> What is required
Write out the listing below in full and exactly, leaving out every picture.

[Start of section]

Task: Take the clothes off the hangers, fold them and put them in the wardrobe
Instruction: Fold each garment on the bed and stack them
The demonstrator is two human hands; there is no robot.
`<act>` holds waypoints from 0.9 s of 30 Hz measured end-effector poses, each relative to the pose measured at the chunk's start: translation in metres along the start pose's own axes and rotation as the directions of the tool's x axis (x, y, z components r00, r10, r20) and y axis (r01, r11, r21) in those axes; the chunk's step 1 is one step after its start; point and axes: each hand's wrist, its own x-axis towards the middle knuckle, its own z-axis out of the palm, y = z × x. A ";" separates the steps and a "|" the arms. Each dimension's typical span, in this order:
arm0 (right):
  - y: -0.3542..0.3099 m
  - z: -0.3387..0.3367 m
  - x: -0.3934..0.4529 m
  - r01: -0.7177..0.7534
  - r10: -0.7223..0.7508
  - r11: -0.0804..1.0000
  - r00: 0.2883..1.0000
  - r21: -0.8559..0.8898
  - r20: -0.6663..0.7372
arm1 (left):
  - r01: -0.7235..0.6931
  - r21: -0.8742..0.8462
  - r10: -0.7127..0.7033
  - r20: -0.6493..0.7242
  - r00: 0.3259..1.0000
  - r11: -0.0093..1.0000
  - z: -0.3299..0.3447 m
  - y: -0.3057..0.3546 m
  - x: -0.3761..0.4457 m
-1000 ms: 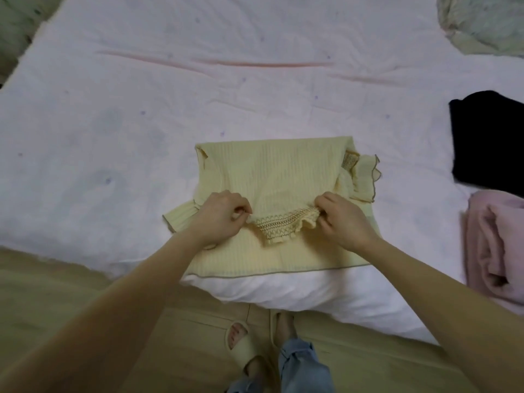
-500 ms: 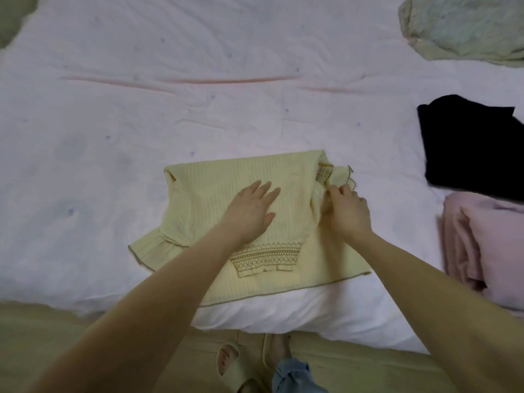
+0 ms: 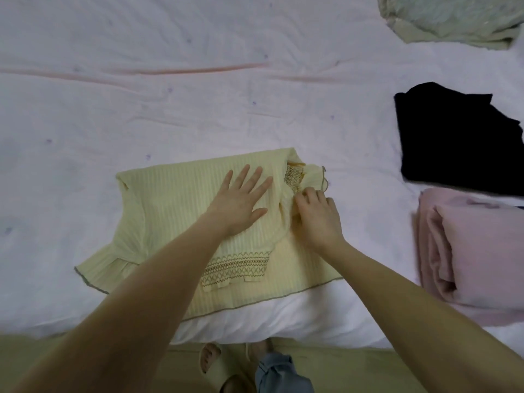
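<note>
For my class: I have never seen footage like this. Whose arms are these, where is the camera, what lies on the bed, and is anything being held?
There is no machine: a person wears a camera on the head, looking down at their own arms. A yellow top lies on the white bed. The left hand presses flat on it with straight fingers, while the right hand pinches the fabric by its sleeve. To the right lie a black garment and a folded pink one; a pale bundle sits at the far corner.

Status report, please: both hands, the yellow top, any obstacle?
Left hand flat on yellow top. Right hand pinching its right sleeve fold. Top half folded on bed. No obstacle.
</note>
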 end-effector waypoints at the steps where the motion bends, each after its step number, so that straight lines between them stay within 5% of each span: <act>1: 0.001 -0.001 0.005 0.000 0.000 1.000 0.999 0.009 0.053 | -0.009 -0.002 0.009 0.004 1.000 1.000 0.002 0.001 0.001; 8: 0.000 -0.019 -0.013 -0.135 0.051 0.943 0.962 0.303 0.268 | 0.056 -0.070 -0.056 0.000 0.998 0.996 0.006 0.000 0.013; 12: -0.003 -0.021 -0.024 -0.094 -0.045 0.968 0.847 0.234 0.529 | 0.080 -0.071 -0.080 0.009 0.997 0.994 0.003 0.001 0.019; 14: -0.006 -0.026 -0.020 -0.106 -0.008 0.968 0.892 0.226 0.451 | 0.085 -0.061 -0.085 0.003 0.996 0.995 0.006 0.003 0.021; 16: -0.006 -0.019 -0.018 -0.090 0.061 0.955 0.992 0.283 0.108 | 0.095 -0.034 -0.096 -0.012 0.995 0.995 0.011 0.004 0.023; 17: -0.005 -0.015 -0.016 -0.102 0.092 0.938 0.995 0.332 0.045 | 0.111 -0.022 -0.112 -0.017 0.994 0.994 0.013 0.004 0.023; 20: 0.000 0.008 -0.023 -0.220 0.096 0.922 0.927 0.319 0.363 | 0.195 -0.002 -0.195 -0.021 0.981 0.981 0.019 0.004 0.021; 21: 0.001 0.011 -0.025 -0.248 0.121 0.918 0.918 0.310 0.377 | 0.215 -0.011 -0.215 -0.017 0.976 0.977 0.019 0.004 0.020; 24: -0.018 -0.004 0.000 -0.279 0.280 0.880 0.958 0.385 0.056 | 0.226 -0.061 -0.229 -0.042 0.972 0.972 0.016 0.000 0.013; 27: -0.034 -0.010 0.054 -0.489 0.444 0.753 0.871 0.441 0.209 | 0.224 -0.088 -0.231 -0.084 0.969 0.971 0.014 -0.002 0.002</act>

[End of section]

> Solution for this exercise
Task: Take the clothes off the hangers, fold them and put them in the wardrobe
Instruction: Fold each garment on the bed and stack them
The demonstrator is two human hands; there is no robot.
`<act>` holds waypoints from 0.9 s of 30 Hz measured end-effector poses, each relative to the pose measured at the chunk's start: translation in metres along the start pose's own axes and rotation as the directions of the tool's x axis (x, y, z components r00, r10, r20) and y axis (r01, r11, r21) in those axes; the chunk's step 1 is one step after its start; point and axes: each hand's wrist, its own x-axis towards the middle knuckle, its own z-axis out of the palm, y = z × x. A ";" separates the steps and a "|" the arms. Each dimension's typical span, in this order:
arm0 (right):
  - y: -0.3542..0.3099 m
  - z: -0.3387..0.3367 m
  - x: -0.3934..0.4529 m
  - r01: -0.7177..0.7534
  - r10: -0.7223..0.7508
  - r11: -0.0804..1.0000
  - r00: 0.2883..1.0000
  - r21: -0.8559..0.8898
  - r20: -0.6663..0.7372
arm1 (left):
  - r01: -0.7235..0.6931
  - r21: -0.8742..0.8462
  - r10: -0.7127..0.7033
  - r20: -0.6493..0.7242
  - r00: 0.3259..1.0000
  - r11: -0.0093..1.0000
  - z: -0.3299..0.3447 m
  - y: -0.3057..0.3546 m
  - x: -0.3761..0.4457 m
-1000 ms: 
-500 ms: 
+0 ms: 
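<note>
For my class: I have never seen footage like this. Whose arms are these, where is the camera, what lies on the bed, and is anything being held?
There is no machine: a person wears a camera on the head, looking down at their own arms. A yellow top lies on the white bed. The left hand presses flat on it with straight fingers, while the right hand pinches the fabric by its sleeve. To the right lie a black garment and a folded pink one; a pale bundle sits at the far corner.

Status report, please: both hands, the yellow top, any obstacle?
Left hand flat on yellow top. Right hand pinching its right sleeve fold. Top half folded on bed. No obstacle.
</note>
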 end-effector waypoints at the steps where the motion bends, each after its step number, so that straight lines between them stay within 5% of each span: <act>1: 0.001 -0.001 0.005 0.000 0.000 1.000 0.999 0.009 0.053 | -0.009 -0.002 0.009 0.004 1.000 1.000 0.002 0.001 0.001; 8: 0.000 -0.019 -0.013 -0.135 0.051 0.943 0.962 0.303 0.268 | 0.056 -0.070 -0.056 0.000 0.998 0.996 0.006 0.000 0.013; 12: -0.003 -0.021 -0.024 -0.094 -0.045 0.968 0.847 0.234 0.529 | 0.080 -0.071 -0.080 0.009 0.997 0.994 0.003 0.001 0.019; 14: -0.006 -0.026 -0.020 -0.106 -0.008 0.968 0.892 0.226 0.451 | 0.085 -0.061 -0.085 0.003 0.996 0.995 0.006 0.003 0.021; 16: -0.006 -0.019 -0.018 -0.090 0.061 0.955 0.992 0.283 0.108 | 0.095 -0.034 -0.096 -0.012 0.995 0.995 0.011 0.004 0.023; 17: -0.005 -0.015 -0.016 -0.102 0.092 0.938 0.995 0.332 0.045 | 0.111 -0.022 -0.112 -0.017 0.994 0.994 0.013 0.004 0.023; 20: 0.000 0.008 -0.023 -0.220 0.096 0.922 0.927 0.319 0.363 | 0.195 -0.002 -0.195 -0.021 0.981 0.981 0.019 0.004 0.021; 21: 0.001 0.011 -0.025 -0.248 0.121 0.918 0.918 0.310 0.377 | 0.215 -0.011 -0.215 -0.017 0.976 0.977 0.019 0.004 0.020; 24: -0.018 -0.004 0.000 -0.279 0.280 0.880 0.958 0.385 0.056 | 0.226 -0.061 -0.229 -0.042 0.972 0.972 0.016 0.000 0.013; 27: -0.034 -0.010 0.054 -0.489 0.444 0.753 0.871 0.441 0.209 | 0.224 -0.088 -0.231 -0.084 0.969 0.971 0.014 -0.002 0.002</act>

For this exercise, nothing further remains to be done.